_About this exercise:_ Report back every line below that carries the word "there".

*** Opening of Materials provided ***

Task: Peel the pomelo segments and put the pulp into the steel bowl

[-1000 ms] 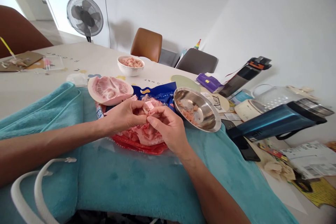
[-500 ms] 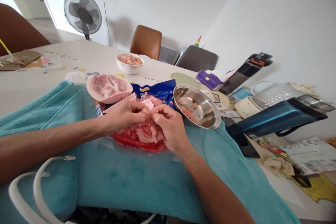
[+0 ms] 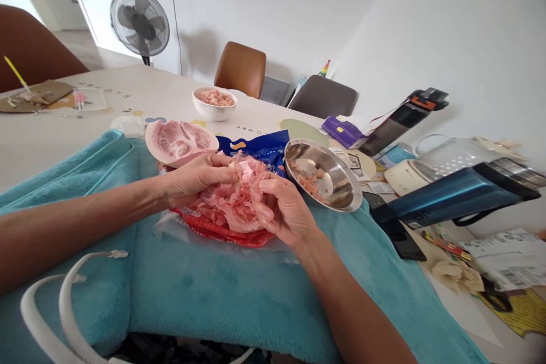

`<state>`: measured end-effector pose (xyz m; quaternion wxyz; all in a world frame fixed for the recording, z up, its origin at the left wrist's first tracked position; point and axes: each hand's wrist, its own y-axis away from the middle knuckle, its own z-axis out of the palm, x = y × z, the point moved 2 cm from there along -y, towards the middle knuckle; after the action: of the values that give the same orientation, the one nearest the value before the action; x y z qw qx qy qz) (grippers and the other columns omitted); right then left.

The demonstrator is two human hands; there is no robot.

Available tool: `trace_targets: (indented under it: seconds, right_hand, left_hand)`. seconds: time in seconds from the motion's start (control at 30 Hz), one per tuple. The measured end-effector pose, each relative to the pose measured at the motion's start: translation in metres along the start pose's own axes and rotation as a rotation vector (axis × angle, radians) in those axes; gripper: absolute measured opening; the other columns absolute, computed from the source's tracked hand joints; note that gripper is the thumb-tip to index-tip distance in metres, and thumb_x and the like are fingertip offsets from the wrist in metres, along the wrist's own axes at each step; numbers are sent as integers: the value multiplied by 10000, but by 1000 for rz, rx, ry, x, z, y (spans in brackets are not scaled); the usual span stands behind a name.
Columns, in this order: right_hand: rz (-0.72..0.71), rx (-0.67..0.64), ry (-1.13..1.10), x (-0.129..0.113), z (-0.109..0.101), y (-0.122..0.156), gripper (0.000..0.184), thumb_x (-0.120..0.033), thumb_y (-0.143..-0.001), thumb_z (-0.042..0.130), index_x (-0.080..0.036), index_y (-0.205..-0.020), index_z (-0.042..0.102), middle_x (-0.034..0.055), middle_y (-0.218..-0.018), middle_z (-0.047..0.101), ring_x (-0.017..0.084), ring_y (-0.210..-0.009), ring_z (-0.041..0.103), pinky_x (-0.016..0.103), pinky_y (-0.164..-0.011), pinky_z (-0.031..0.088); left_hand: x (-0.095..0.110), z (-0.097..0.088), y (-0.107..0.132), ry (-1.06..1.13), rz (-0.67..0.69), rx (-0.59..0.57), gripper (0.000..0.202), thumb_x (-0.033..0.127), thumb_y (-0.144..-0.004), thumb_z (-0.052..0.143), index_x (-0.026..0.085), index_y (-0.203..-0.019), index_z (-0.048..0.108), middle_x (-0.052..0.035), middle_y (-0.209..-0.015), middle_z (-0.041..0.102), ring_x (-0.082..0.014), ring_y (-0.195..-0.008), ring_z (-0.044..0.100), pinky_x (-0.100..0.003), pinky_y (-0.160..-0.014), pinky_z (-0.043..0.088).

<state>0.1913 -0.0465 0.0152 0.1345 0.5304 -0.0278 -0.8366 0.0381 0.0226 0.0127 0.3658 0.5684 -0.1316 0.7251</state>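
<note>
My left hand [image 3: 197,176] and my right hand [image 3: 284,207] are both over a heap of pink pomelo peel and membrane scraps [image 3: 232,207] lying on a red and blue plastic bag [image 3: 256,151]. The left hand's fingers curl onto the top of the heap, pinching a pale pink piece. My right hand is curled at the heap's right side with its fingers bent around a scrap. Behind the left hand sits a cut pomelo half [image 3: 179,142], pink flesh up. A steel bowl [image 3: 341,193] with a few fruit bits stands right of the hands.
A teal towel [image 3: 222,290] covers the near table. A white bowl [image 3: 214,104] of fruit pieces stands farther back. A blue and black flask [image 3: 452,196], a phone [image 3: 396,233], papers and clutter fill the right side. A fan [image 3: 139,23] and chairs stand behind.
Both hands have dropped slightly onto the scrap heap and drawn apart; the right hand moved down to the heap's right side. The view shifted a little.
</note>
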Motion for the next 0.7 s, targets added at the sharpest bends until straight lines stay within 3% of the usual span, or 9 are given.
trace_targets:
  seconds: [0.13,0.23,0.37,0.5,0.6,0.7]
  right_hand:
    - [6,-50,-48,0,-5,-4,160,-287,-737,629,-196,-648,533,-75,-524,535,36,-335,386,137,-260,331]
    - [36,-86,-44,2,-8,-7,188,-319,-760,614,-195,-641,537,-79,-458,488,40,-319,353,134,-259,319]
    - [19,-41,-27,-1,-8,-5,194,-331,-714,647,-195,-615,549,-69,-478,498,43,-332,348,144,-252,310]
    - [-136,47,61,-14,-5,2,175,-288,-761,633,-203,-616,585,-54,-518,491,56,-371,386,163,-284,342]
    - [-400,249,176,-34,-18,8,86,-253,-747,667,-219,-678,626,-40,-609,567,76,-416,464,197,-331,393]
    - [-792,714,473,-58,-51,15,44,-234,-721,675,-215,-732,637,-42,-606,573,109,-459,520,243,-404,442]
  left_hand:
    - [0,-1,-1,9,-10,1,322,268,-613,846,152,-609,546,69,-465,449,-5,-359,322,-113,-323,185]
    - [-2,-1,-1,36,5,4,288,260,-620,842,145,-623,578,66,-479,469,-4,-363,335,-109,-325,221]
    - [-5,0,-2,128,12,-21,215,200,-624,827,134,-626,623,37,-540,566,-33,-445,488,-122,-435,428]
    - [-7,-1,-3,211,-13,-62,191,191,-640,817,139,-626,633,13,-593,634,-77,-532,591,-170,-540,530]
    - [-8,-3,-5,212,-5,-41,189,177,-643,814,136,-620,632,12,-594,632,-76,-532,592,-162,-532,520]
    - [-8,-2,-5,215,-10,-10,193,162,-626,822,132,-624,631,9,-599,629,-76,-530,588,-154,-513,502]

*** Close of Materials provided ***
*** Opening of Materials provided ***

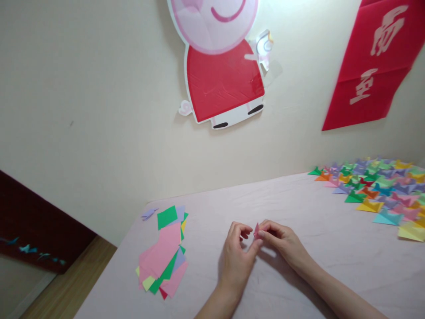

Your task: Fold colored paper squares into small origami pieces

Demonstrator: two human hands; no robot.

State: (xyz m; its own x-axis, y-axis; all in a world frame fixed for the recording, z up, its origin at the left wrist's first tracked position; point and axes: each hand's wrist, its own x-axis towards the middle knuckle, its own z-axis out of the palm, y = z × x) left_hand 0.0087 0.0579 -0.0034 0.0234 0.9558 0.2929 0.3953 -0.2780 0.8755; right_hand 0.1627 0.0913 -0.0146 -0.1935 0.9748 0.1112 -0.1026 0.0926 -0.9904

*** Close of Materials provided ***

_Written solution:_
`<state>`: measured end-effector pose (xyz m; quaternion wxyz; all in a world frame fixed for the recording, z up, its origin at the left wrist's first tracked position; point and axes: each hand's wrist, its own y-axis away from the middle knuckle, its own z-axis out of the palm, x = y × z, the point moved 2 cm from there along -y, towards the middle knuckle; after the action: of the values that give the same orientation, the one nearest the value before the action; x y z qw qx qy qz) (grippers and the other columns omitted); right then left.
The demonstrator is two human hands; there is no robot.

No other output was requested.